Law School Academic Support Blog

Editor: Goldie Pritchard
Michigan State University

Tuesday, September 8, 2020

Social Distance Learning

Back in the day (2019 and earlier), the first few weeks of law school was a time of intense bonding among classmates.  Shared feelings of excitement, tinged with fear of embarrassment and workload-motivated shock, served to turn strangers into friends in a matter of days.  These friendships would last throughout law school and beyond, and to good effect: Students would always have at least a couple friends in each course from whom they could borrow notes if they missed class due to illness.  Friends, and, okay, sometimes mere acquaintances, would form study groups to share and test ideas.  Soon, 2L and 3L students would introduce themselves, visiting classes or tabling in the hallways for various organizations, broadening the new students' networks of connections to include those with similar interests or backgrounds.  After law school, these connected students would be connected lawyers, and would do what lawyers do in the real world: provide referrals, share expertise, give moral support.  Part of learning to be a lawyer is learning to be part of a legal community.

This year, to varying degrees across the country, the first few weeks of law school have a different texture.  In my school, as in many others, only a portion of classes are being conducted live, in a classroom, and those usually the smaller classes.  Larger classes are being conducted online, where commiseration over an awkward cold-call response is much more difficult, and where, with no one sitting next to you, idle introductory chit-chat is almost as hard.  Representatives from student organizations will probably still visit Zoom classes to introduce themselves and their groups, but with mostly empty hallways, opportunities for getting to know new students in conversation will be less frequent.  

In short: it is going to be harder, and in some ways less natural, to make the kinds and numbers of connections that twelve months ago we all would have taken for granted.  If you have lecture classes that are entirely online, or even asynchronous, it would be all to easy to think of those classes as a kind of enhanced television program, something that grabs your attention but does not feature you in the cast.  Resist this temptation!  Instead, make developing your social network one of your goals this semester: 

  • Join and participate in GroupMe and Facebook groups when invited, or form them yourself. 
  • Speak up in class, whether orally or in the chat box, and when possible, respond directly to classmates whose views interest you. 
  • Ask your professors or student life directors to help connect people interested in forming study groups. 
  • Seek out and contact the leaders of student organizations that interest you. 
  • Visit your professor's office hours -- real or virtual -- and chat with the other students who attend.  
  • When you find other classmates who share something in common with you -- an alma mater, a hometown, a hobby, etc. -- use that as a reason to approach them and perhaps get to know them better.

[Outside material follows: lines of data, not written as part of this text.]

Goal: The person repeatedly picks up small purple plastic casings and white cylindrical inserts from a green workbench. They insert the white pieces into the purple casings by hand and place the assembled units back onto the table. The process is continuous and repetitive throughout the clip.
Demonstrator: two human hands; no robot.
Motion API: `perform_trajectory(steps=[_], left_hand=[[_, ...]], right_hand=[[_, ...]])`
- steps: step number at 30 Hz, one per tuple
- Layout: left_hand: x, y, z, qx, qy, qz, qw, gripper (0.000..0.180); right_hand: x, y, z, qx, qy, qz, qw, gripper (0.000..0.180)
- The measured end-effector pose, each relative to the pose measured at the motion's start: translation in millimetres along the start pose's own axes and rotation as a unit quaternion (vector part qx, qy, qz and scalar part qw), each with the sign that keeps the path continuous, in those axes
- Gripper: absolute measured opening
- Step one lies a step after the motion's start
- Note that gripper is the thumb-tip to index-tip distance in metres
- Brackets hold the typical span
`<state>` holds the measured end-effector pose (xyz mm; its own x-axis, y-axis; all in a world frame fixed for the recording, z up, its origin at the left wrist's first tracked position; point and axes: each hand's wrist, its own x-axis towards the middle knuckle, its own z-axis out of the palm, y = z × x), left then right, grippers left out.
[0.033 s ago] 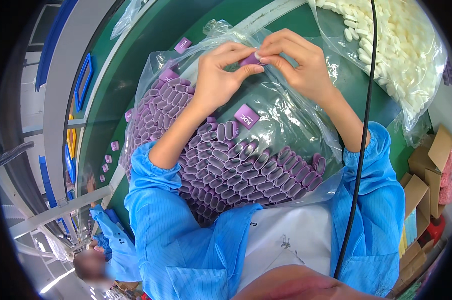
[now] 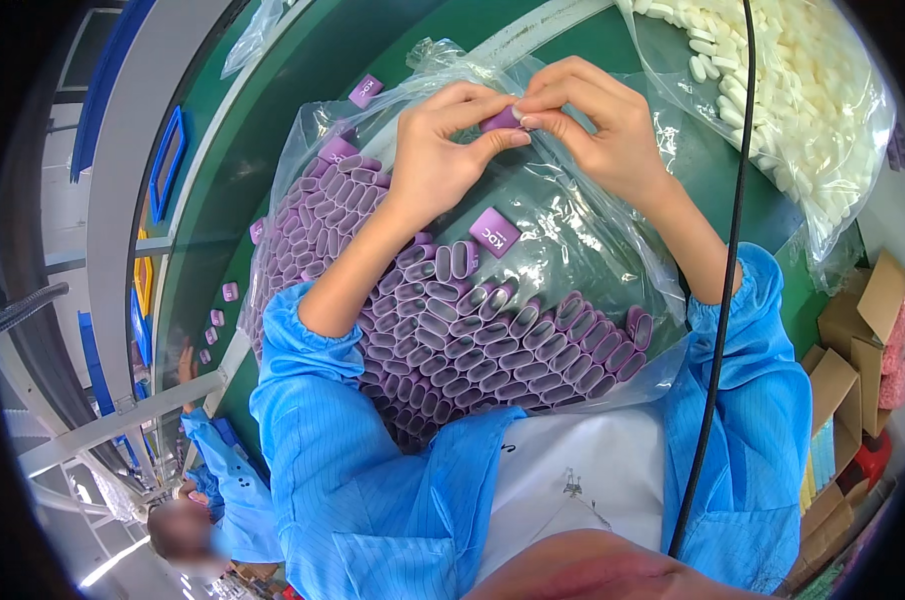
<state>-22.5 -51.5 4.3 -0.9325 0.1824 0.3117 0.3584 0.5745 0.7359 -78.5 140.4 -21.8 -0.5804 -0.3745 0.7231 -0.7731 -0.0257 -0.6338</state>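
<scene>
Fingers of both my hands meet over one small purple plastic shell [image 2: 500,120], above the far edge of a clear plastic bag. My left hand [image 2: 438,150] pinches the shell from the left, thumb below and fingers above. From the right, my right hand [image 2: 603,130] closes thumb and forefinger on its other end; the fingertips hide part of it. Below my hands, a single purple shell [image 2: 495,232] lies on its side with its printed face up. Many oval, hollow purple shells [image 2: 453,350] stand packed upright on the clear bag [image 2: 583,235], open ends up.
A clear bag of white oval pieces [image 2: 823,110] lies at the far right. A black cable [image 2: 730,260] hangs down across the right side. Loose purple shells [image 2: 230,291] rest on the green belt [image 2: 203,200] at left, where a co-worker in a blue sleeve [image 2: 235,490] sits. Cardboard boxes [image 2: 858,340] stand right.
The co-worker's hand at the left has shifted slightly away from their body. My hands and the shell between them look almost unmoved.
</scene>
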Motion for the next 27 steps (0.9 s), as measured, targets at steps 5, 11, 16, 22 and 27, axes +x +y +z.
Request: perform_trajectory(steps=[5,11,16,22,27], left_hand=[[-1,1,6,-0.225,0.041,-0.098,0.969,0.029],[2,2,-2,-0.204,0.006,-0.06,0.977,0.028],[0,-1,-2,-0.205,0.003,-0.05,0.978,0.029],[-1,-2,1,-0.202,0.005,-0.069,0.977,0.029],[27,-43,-48,-0.052,0.107,-0.048,0.992,0.03]], right_hand=[[-3,7,2,0.146,0.044,0.021,0.988,0.009],[-3,-4,0,0.022,0.041,-0.057,0.997,0.011],[-2,-6,2,-0.004,0.048,-0.088,0.995,0.016],[-4,1,1,0.002,0.046,-0.081,0.996,0.027],[6,16,-38,-0.084,0.144,0.054,0.984,0.022]])
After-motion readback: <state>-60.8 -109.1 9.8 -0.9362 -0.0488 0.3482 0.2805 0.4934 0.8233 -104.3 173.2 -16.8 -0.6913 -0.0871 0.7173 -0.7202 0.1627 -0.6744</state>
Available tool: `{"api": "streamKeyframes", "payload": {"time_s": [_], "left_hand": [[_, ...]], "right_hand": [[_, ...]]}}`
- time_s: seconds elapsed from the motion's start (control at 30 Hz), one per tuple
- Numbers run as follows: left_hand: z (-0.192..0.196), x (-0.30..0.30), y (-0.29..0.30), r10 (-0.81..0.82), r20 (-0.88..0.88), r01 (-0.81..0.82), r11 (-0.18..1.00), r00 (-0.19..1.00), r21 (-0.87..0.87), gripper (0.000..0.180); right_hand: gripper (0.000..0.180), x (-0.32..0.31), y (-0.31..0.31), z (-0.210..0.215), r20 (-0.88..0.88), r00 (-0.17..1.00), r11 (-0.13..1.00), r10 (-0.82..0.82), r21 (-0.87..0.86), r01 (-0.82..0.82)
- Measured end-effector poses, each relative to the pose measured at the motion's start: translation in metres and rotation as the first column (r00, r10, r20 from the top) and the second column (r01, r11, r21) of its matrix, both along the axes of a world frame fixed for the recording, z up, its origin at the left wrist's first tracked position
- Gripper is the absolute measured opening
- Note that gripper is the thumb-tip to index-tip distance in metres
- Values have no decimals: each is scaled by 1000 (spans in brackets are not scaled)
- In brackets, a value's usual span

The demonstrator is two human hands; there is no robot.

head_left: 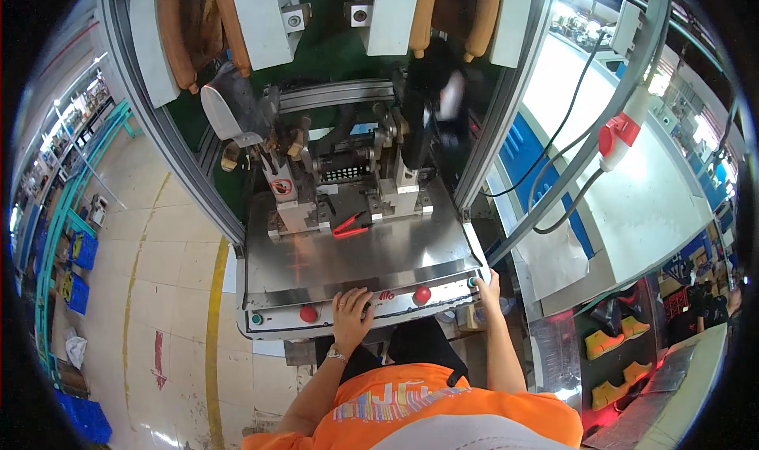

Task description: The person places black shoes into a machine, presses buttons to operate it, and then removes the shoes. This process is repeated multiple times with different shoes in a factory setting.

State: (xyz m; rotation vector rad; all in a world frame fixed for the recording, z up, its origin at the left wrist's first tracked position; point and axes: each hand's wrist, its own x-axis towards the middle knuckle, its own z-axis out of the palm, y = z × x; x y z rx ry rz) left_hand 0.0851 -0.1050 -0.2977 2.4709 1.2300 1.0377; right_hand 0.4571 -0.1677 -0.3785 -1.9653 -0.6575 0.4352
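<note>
My left hand (352,311) lies over the middle of the machine's front control panel (281,317), fingers bent loosely and spread, beside a small dark knob-like part. At the panel's right end, my right hand (489,292) has its thumb side at a green button (473,281); its fingers are stretched and partly hidden. Behind the panel stand two metal fixtures. The left one carries a dark boot-like piece with a pale sole (220,115). On the right one is a black piece (431,106), smeared by motion. Red-handled pliers (350,227) lie on the steel bed (316,260).
Two red buttons, one left (307,314) and one right (423,295), sit on the panel. Brown padded arms (229,23) hang above. A white machine (617,213) with a red plug (621,134) stands at right, yellow-and-black shoes (609,342) below it. Blue bins (77,293) stand far left.
</note>
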Motion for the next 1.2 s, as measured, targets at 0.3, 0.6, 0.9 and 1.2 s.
{"api": "streamKeyframes", "payload": {"time_s": [0.3, 0.6, 0.9, 1.2], "left_hand": [[-6, -2, 2, 2, -40, -1, 999, 999, 39, 21], [-9, 1, 2, 31, -53, -28, 998, 998, 54, 16], [-11, 3, 1, 48, -47, -45, 997, 998, 56, 13], [-9, 3, 2, 47, -31, -44, 996, 998, 76, 15]], "right_hand": [[29, -40, 13, 19, 322, 885, 942, -335, 84, 326], [26, -41, 14, 17, 360, 856, 929, -371, 126, 349], [26, -44, 13, 27, 342, 867, 932, -363, 121, 342], [24, -46, 14, 28, 341, 868, 932, -361, 119, 341]]}}
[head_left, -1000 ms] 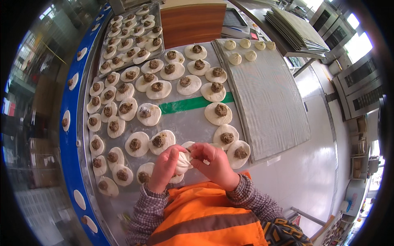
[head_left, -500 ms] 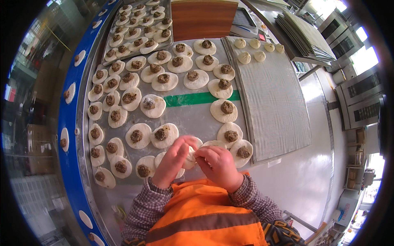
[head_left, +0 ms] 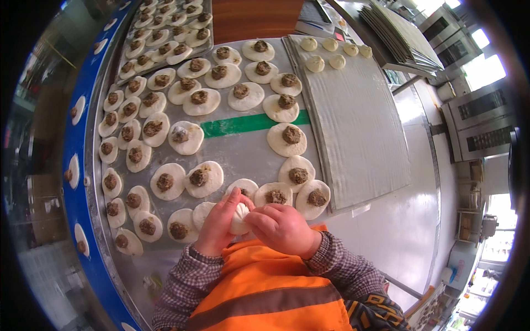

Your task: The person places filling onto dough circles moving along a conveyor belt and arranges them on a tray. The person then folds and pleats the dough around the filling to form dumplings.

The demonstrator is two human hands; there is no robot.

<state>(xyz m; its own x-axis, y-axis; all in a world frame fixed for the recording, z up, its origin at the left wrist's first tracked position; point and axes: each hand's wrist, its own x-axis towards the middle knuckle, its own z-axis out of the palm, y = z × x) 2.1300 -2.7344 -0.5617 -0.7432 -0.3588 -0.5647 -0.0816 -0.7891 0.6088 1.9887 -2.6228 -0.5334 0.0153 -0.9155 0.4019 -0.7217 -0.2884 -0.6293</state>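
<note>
Close to my orange apron, a white stuffed bun (head_left: pixel 239 219) sits between my hands, its dough gathered in folds. My left hand (head_left: pixel 218 222) is cupped round its side. The fingers of my right hand (head_left: pixel 282 226) pinch its edge; their tips are partly hidden. Just beyond my hands lie flat dough rounds with brown filling, one (head_left: pixel 274 196) ahead of the right hand and another (head_left: pixel 243 187) partly covered by my left fingers. A further dough round (head_left: pixel 203 214) rests beside my left wrist.
Many filled dough rounds (head_left: pixel 164 182) cover the metal table (head_left: pixel 237 154), crossed by a green strip (head_left: pixel 256 123). Several pleated buns (head_left: pixel 314 64) stand at the far end of a mesh-covered tray (head_left: pixel 359 138) on the right. A blue conveyor edge (head_left: pixel 72 212) runs along the left.
The view has shifted, so the table appears further left and up. Both hands still work on the bun, and the dough rounds beyond them show more clearly.
</note>
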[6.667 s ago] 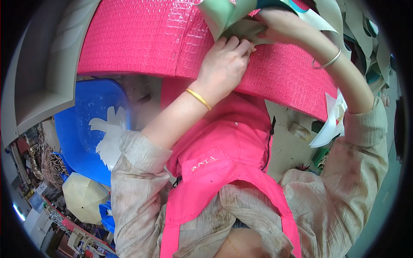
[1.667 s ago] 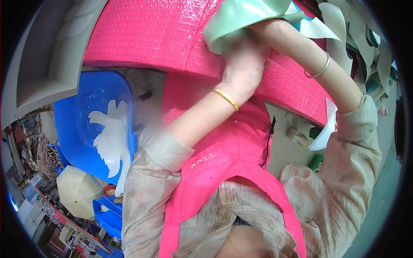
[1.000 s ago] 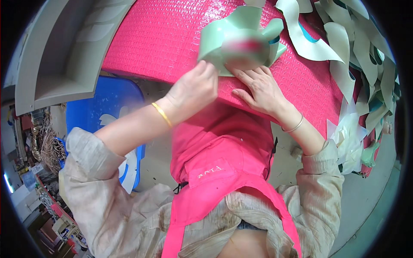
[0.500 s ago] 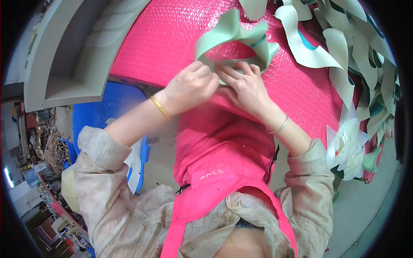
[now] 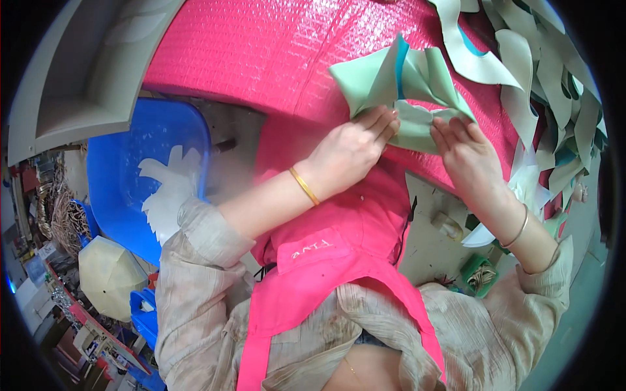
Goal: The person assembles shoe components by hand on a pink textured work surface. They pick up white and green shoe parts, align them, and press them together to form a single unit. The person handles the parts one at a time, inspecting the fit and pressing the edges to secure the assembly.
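Observation:
A pale green piece of soft sheet material point(image 5: 417, 130), pointed along its far edge and teal on part of its other face, stands bent over the near edge of the pink-covered table point(image 5: 248, 52). My left hand point(image 5: 355, 146) pinches the left side of its near panel, with thumb and fingers pressed together. On the right side of the same panel, my right hand point(image 5: 468, 153) has its fingers curled over the edge. A crease or small tear shows along the panel's top between the two hands. My right thumb is hidden.
Wavy cream pieces with teal undersides point(image 5: 515, 78) pile up at the far right. A grey open box point(image 5: 72, 124) stands at the far left. Below the table lie a blue tub point(image 5: 107, 169) with white cutouts point(image 5: 169, 195) and a green basket point(image 5: 479, 277).
Both hands have moved right with the green piece, and my right hand has shifted away from my left. The piece has turned, so its near panel now spans between them.

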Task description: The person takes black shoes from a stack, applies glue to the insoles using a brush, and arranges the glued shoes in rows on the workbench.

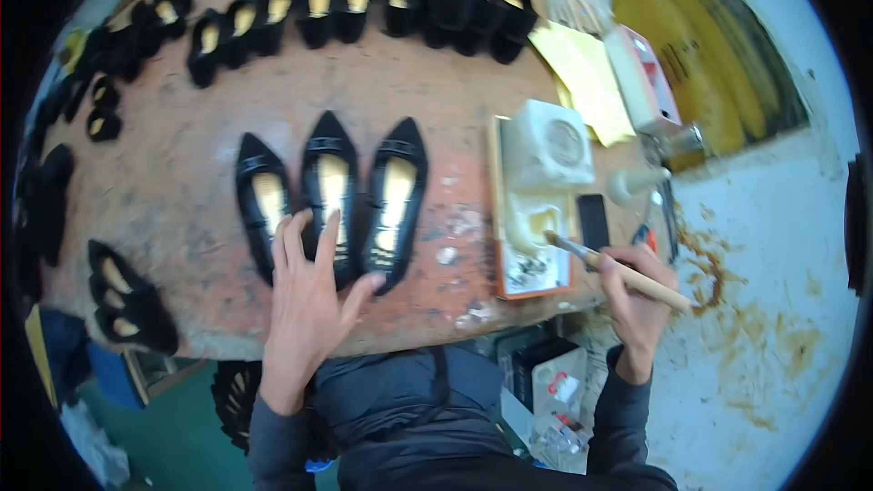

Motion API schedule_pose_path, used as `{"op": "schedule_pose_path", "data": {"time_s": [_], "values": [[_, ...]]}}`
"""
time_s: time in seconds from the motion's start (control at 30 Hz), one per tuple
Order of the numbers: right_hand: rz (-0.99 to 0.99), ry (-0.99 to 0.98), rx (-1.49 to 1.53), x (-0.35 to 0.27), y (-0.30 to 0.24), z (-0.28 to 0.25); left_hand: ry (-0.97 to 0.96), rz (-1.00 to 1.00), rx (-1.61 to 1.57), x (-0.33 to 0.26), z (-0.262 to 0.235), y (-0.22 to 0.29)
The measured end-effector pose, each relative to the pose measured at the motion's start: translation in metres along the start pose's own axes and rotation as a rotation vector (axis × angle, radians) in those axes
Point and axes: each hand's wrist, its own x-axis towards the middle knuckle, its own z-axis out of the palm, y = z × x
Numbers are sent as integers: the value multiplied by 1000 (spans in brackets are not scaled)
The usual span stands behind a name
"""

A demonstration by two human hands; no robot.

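Observation:
Three black pointed flat shoes (pixel 329 159) lie side by side on the worktable in front of me, toes pointing away, with pale insoles showing. My left hand (pixel 309 295) rests over their heel ends with its fingers spread, touching the shoes without gripping one. In my right hand (pixel 637 295) is a brush (pixel 650 288) with a pale wooden handle, pinched near its metal collar. The brush's bristles dip toward a small white cup (pixel 532 225) holding yellowish paste. That cup stands in a shallow tray (pixel 498 255) with an orange-brown rim, beside a white block-like container (pixel 550 145).
A long row of black shoes (pixel 318 9) curves along the far side, with more at the left edge and a stacked group (pixel 127 300) near left. Right of the tray lie a dark flat rectangle (pixel 592 221), a white bottle (pixel 632 184), yellow sheets (pixel 582 77) and a box (pixel 641 82).

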Motion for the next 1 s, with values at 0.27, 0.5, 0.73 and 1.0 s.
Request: {"op": "schedule_pose_path", "data": {"time_s": [0.27, 0.5, 0.73, 1.0], "values": [[-438, -60, -157, 22, 50, 35, -316, 207, 66, -24, 17, 25], [-236, -87, -233, 6, 4, 15, -324, 115, 116, -61, 12, 43], [-388, -96, -303, 4, -8, 17, -407, 37, 113, -65, 8, 61], [-399, -276, -278, 3, -10, 18, -412, -7, 40, -70, 13, 58]]}}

Although all this will take some additional effort, at a time in which you may already feel you are working harder than you have ever done before, that effort is an excellent investment.  Later in the semester, as you start preparing for final exams, you will find the community you have made will make your work easier.  Your law school experience will be enriched by the support, perspective, and opportunities provided by your network.  And that network, and the skills you will develop in forming relationships within the legal community even under trying circumstances, will benefit you throughout your career.